The Devil's Trick focuses Canada’s Involvement in the American War in Vietnam, a role which historians often overlook. John will talk about how Canada was a combatant, peacemaker, and weapons and sanctuary provider during this long-drawn-out war.
Q&A to follow, so please come prepared with some questions
Note: This event will be taking place over Zoom and Facebook Live.
If you are interested in purchasing The Devil’s Trick, please visit The Bookshelf’s website for ordering information.
John Boyko is the author of seven previous books, including Cold Fire: Kennedy's Northern Front, which was shortlisted for the Dafoe Literary Award for non-fiction, and Blood and Daring: How Canada Fought the American Civil War and Forged a Nation, which was shortlisted for a Governor General's award for its English-to-French translation, Voisins et ennemis. La guerre de Sécession et l'invention du Canada. Boyko is also an op. ed. contributor to the Globe and Mail, Calgary Herald, Ottawa Citizen, Montreal Gazette, Maclean's and more. He also writes entries for the Canadian Encyclopedia.

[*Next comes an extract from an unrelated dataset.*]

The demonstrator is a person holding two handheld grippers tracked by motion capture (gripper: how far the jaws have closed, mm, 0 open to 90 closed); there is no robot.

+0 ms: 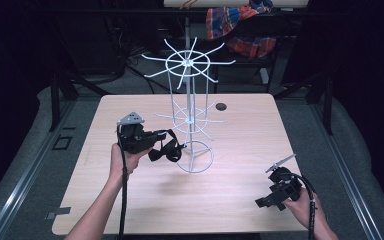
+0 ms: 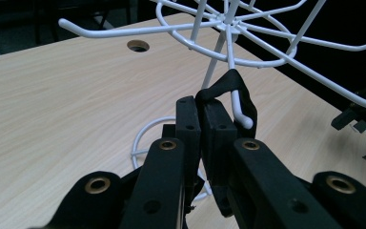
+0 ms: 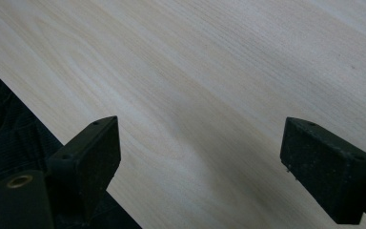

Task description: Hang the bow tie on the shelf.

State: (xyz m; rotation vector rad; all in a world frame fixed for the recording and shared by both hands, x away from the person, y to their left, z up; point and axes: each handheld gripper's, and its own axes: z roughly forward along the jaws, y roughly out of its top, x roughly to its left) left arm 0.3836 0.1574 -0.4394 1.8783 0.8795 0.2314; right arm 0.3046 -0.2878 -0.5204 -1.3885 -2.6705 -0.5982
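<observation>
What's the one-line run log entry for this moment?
left gripper: shut on black fabric strap | strap: looped over white wire rack hook | right gripper: open, over light wooden table

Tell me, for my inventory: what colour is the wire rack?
White wire rack, clearest in the high view.

Black strap (image 2: 228, 88), white wire rack (image 1: 189, 95)

A black fabric strap (image 2: 228, 88), folded into a loop, hangs over the upturned tip of one lower hook of the white wire display rack (image 1: 189, 107), just above the rack's round base ring, its lower end pinched flat.
</observation>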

About the The Devil’s Trick: When Brigadier General Sherwood Lett arrived in Vietnam over a decade before American troops, he and the Canadians under his command risked their lives trying to enforce an unstable peace while questioning whether they were merely handmaidens to a new war. As American battleships steamed across the Pacific, Canadian diplomat Blair Seaborn was meeting secretly in Hanoi with North Vietnam's prime minister; if American leaders accepted his roadmap to peace, those ships could be turned around before war began. Claire Culhane worked in a Canadian hospital in Vietnam and then returned home to implore Canadians to stop supporting what she deemed an immoral war. Joe Erickson was among 30,000 young Americans who changed Canada by evading the draft and heading north; Doug Carey was among 20,000 Canadians who enlisted with the American forces to serve in Vietnam. Rebecca Trinh and her family fled Saigon and joined the waves of desperate Indochinese refugees, thousands of whom forged new lives in Canada. Through these wide-ranging and fascinating accounts, Boyko exposes what he calls the Devil's wiliest trick: convincing leaders that war is desirable, the public that it's acceptable and combatants that what they are doing and seeing is normal, or at least necessary. In uncovering Canada's side of the story, he reveals the many secret and forgotten ways that Canada not only fought the war but was shaped by its lessons and lies.